Watching him negotiate all of this shows how well Bezmozgis can structure and pace things and also present various points-of-view with relative objectivity. His awareness of the difference between the generations is also well-delivered. Ironically, the narrator’s parents were less tolerant of his relative liberalism, yet he always returned to them, while his relative tolerance towards his daughter doesn’t seem to have healed their growing rift. I hope somehow there’s not a suggestion here that permissiveness and appeasement aren’t good strategies in terms of child-rearing.

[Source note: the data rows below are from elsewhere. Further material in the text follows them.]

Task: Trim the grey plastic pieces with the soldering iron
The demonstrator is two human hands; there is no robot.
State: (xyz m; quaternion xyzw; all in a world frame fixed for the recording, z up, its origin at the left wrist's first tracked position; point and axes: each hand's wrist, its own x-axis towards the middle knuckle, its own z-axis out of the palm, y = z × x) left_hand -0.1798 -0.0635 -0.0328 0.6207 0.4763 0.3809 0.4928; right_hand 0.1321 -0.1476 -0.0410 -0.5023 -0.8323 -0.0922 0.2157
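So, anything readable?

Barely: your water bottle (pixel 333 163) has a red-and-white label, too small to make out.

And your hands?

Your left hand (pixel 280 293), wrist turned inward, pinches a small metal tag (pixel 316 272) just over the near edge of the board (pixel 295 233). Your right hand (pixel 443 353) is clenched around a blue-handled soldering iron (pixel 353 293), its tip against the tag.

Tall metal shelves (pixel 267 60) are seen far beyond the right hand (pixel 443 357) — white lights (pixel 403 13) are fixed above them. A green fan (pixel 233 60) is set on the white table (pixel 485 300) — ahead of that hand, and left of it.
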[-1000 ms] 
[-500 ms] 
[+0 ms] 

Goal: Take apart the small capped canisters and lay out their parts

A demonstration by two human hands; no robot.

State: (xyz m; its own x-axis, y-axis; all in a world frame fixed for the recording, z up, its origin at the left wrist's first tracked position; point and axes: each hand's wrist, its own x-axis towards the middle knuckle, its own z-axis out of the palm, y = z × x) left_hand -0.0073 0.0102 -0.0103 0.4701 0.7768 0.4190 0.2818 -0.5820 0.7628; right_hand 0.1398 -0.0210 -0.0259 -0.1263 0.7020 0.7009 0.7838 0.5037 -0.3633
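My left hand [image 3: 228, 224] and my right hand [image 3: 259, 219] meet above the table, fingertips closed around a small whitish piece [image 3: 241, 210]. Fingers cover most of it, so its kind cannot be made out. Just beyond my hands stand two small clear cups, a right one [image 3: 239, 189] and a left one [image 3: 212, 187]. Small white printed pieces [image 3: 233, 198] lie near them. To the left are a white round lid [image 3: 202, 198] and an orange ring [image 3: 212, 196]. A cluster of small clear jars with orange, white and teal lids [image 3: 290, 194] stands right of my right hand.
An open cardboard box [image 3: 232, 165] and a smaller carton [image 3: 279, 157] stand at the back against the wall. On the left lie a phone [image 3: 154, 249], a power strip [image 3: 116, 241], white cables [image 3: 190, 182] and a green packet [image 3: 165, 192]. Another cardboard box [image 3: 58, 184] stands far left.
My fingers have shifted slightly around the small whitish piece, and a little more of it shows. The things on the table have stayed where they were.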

Excellent writing has the ability to take any situation and dispassionately sort it out. Not maybe to everyone’s liking. But still, view it from an omniscient perspective deep diving into all aspects of a matter, laying all the sometimes simple, sometimes very complex components out on the table to be closely examined.
This short story is a stellar example of that amazingly reticent ability. When one thinks about October 7th it very easy to feel incredibly uncomfortable and upset. Yet for me this story is very healing because of its meticulous restraint in examing the unexaminable by taking a good look at everything.
It is left up to the reader what the takeaway is. Maybe the reader cannot make up their mind but they have so much more to consider what they can’t make up their mind about. Or they do not find themselves as easily or implacably taking a harsh unchangable decision.
There are little bits of truth, little viewpoints dropped in throughout such as a character’s observation that “Gentile zeal for Jewish death is implacable and that only Jewish strength in a Jewish land can oppose it. That only Jews themselves could provide a plausible answer.”
The protagonist, Vadik, struggles with his estrangement from his youngest daughter whose Lesbian girlfriend is Palestinian Egyptian who tells him, “I’m very sorry for your loss,” referring to the sudden death of his mother and youngest daughter’s grandmother. She says this even as she wears buttons, one of them of the Palestinian flag and one of the rainbow flag.
All the incongruities show up such as
British Mandatory Palestine from 1948.
There is no answer except the prayer at the end. And prayer can comfort just a bit even if one is not religious because the temporal can never be totally separate from the sacred both being woven out of the same spiritual fabric. Thanks to the New Yorker for publishing this story that could be seen as political but yet detaches somewhat from the political into the literary third person personal. And maybe hints at the right direction to take even if seen as impossible for right now.